The project layout is very similar to smart_locker_offline, with additional modules for face recognition and large-screen UI:

smart_locker_face_offline/
├── app.dxproj # Project configuration
├── dxmodules/ # DejaOS modules (auto-downloaded)
├── resource/ # Application resources (fonts, images, face UI assets)
├── src/
│ ├── main.js # Application entry point
│ ├── uiWorker.js # UI worker entry (large-screen layout)
│ ├── lock/ # Lock control and service logic (inherits from offline version)
│ ├── face/ # Face recognition-related modules (capture, verify, register)
│ └── pages/ # UI pages (home, user flows, admin pages)
└── .prompt/ # Development guide (AI reference)

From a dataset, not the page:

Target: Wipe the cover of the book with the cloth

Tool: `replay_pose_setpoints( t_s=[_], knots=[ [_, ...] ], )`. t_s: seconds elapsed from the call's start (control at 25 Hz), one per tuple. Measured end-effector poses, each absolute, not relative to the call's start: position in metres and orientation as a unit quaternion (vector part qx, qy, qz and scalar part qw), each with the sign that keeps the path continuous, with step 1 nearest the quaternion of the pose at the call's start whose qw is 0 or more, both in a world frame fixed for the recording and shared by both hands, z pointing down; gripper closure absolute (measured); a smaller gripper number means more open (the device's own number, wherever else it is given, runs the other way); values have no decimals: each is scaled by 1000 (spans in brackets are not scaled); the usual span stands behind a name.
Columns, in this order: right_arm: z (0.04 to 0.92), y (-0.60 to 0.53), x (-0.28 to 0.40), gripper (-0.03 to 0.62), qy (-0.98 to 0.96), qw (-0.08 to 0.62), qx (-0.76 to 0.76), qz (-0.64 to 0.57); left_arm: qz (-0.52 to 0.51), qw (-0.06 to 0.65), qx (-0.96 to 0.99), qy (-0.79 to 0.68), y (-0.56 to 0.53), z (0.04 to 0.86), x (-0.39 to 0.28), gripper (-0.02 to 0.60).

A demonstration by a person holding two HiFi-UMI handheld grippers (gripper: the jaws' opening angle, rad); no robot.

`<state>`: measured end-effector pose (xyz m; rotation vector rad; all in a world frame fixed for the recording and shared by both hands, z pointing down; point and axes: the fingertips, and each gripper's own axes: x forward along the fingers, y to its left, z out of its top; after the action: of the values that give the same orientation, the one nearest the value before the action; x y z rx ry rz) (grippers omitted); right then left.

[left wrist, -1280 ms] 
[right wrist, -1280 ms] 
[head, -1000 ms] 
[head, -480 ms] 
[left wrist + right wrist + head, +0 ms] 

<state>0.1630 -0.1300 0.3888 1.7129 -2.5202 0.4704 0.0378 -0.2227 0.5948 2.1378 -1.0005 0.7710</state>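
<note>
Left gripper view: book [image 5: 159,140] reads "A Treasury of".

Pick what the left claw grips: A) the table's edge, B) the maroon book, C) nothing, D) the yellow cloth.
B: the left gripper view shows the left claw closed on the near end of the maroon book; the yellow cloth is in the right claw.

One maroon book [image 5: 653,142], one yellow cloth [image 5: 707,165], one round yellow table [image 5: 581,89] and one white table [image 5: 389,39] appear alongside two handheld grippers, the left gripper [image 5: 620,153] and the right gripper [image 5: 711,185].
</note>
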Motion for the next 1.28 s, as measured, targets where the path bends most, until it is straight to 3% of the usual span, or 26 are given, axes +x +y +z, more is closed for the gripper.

The worker architecture (Main, UI, Lock, Face/Camera) follows the same principles as the offline password-based version, with face recognition added as another specialized worker or module.


Core Technologies

  • DejaOS UI System: Large-screen UI built with dxUi components.
  • Face Recognition: Integration with DejaOS facial modules for image capture, feature extraction, verification, and registration.
  • EventBus & RPC: Cross-worker messaging between UI, lock control, and face recognition.
  • dxSqliteDB: SQLite database for persistent storage of locker status, records, and face-related metadata.
  • dxUart / RS-485: Serial communication with the lock control board (same as offline version).
  • dxMap: Shared state across workers (locker status, face recognition state, etc.).

Hardware Requirements

  • Device Model: Primarily designed for the FCV5003 device.
  • Device Family: Other smartlocker face-recognition models with larger displays and camera modules can also be supported with minor UI adaptations.
  • Display: Large touchscreen (resolution and aspect ratio depend on target hardware; UI is designed for a wide-format screen).
  • Camera: Built-in camera for face recognition, positioned for comfortable user interaction.
  • Serial: RS-485 (or similar) interface for lock control boards.
  • Audio: PWM buzzer or speaker for user feedback.

Getting Started

  1. Open the project in VSCode with the DejaOS extension.
  2. Ensure app.dxproj is configured for the target smartlocker face-recognition device model.
  3. Click "Install" in the DejaOS extension to download required modules (including facial modules).
  4. Deploy to the target device and perform initial face-enrollment tests.

Initial Configuration

  1. Locker Groups: Configure locker groups via the admin panel.
  2. Admin Password: Set administrator password for system entry.
  3. Face Recognition Rules: Adjust parameters such as recognition thresholds, auto-registration policy, and prompts according to deployment requirements.

Tip: This application shares most of its code structure and business logic with the password-based smart_locker_offline project. When customizing or extending functionality, you can reuse the same patterns (services, workers, pages) while focusing on face-recognition-specific behavior as the main difference.